March 28, 2013

What you don't know.

I read this piece on “33 Unusual Tips to Being a Better Writer” the other day and one of the suggestions was to “tell people something that nobody knows about you.”  This, of course, got me thinking and giddy.  But then I got nervous.  And then I got it excited.  And then I got nervous again. 

I am in some ways quite reserved and in other ways quite open. (Deja vu: have I written this before?)  With those who only sort of know me I am reserved.  With those who really know me, well, I’m quite open.  Perhaps not ironically, when I write I turn to that really open self, so much so that I usually have someone read my stuff before I post it on my blog.  This is typically my husband, who happens to be both my biggest fan and my biggest critic.  He will sometimes say, “ should probably remove the line where you talk about…” and then I either remove it, or not.  Basically, he will tell me if I’ve pushed the envelope too far, which is not uncommon.  This is a good thing, though I’m already pretty certain that my in-laws no longer think I’m the pure, little, delicate flower they once thought I was, although I still am a flower.  (I like to think so anyway.)

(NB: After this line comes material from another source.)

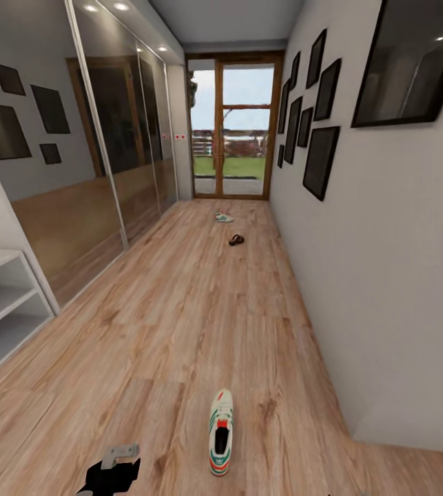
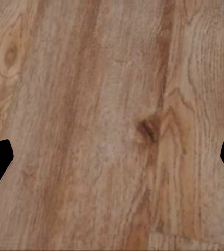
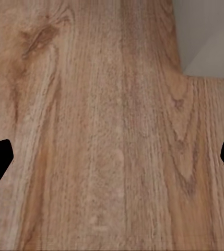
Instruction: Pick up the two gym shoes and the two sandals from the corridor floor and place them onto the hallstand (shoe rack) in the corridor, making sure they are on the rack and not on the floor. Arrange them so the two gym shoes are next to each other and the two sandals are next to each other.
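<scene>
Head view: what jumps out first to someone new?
A white sneaker with green stripes lies alone on the wood floor close in front of the robot. Far down the corridor, near the glass door, sit a second sneaker and a dark sandal. The grey shoe rack stands at the left edge, its visible shelves bare.

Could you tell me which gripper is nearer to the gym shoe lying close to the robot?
Probably the left. The left gripper shows just left of the near gym shoe; the right gripper looks down at bare floor, its spot in the head view unclear.
</scene>
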Robot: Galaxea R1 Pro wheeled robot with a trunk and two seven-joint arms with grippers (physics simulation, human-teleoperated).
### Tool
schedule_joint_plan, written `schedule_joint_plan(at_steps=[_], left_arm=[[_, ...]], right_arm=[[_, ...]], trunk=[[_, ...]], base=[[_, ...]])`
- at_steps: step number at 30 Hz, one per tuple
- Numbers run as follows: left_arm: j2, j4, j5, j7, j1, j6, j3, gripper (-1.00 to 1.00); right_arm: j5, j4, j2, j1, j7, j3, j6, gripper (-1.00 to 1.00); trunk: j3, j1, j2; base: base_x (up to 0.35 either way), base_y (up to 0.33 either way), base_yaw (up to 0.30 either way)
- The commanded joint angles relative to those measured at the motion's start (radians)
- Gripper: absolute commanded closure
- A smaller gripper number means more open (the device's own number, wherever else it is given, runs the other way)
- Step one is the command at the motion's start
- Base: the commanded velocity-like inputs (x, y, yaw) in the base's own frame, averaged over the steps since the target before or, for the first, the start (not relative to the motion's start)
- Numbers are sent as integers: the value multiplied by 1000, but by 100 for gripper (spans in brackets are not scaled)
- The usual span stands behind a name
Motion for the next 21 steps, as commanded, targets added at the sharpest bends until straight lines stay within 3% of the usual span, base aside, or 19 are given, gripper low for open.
schedule_joint_plan(at_steps=[1, 9, 21], left_arm=[[0, 1, 3, 0, -1, -3, 1, -100], [0, 1, 3, 0, -1, -3, 2, -100], [0, 1, 4, 0, -1, -4, 4, -100]], right_arm=[[1, 1, 0, -1, 1, -1, -3, -100], [1, 1, 0, -1, 0, -1, -3, -100], [1, 1, 0, -1, 0, -1, -3, -100]], trunk=[[-1, 0, 0], [-1, 0, 0], [-1, 0, 0]], base=[[339, 0, 0], [249, -29, 0], [13, -2, 0]])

The truth is that it’s really difficult to be equal parts reserved and blatantly honest in a world that expects you to be either black or white.  If I’m in reserved mode will I shock someone if I accidentally make an inappropriate joke, if I say something off-color?  Or do I just bite my lip the whole time and listen to what everyone around me is saying, making witty responses in my head?  At a conference last year a fella kept trying to get me to say a swear word as if I’ve never sworn before.  My internal response was, What the H?!  I swear as much as the next gal – you just have to get me in the right mood.  But of course, I relented, even if it felt contrived to say something just because some guy was asking me to.  To say the eff word when someone asks you to just feels dirty.  But I guess that’s okay.  I don’t mind dirty every now and again.

What I’ve learned is that when I’m open, honest Sarah out in the world (that is the Sarah I happen to be most familiar with), I’ve realized that I suddenly become popular, a phenomenon that makes me equal parts uncomfortable and empowered.  (But alas, this going-against-the-grain thing all the time can get tiring, so I've found myself rolling wit it.)

Being yourself, whatever that may be – reserved, open, or in between – is the state where we're most happy and content, and that is important when you’re out there in the world, as much as when you’re eating Chinese food and talking about sex with your bestie.  For me, open, honest Sarah is actually the true Sarah – the Sarah I’ve always known.  Reserved Sarah is what I am when I’m perhaps not feeling entirely comfortable, which translates to a certain amount of inauthenticity for me.  And no one wants to feel inauthentic. 

I feel.  I am curious.  I am passionate.  I like getting to the nitty gritty.  I am both a rule breaker and a nerd, and I happen to like it that way. 

Depending on who you are, maybe you already know this, maybe you don’t.  But either way, you may not even care, and that is totally okay.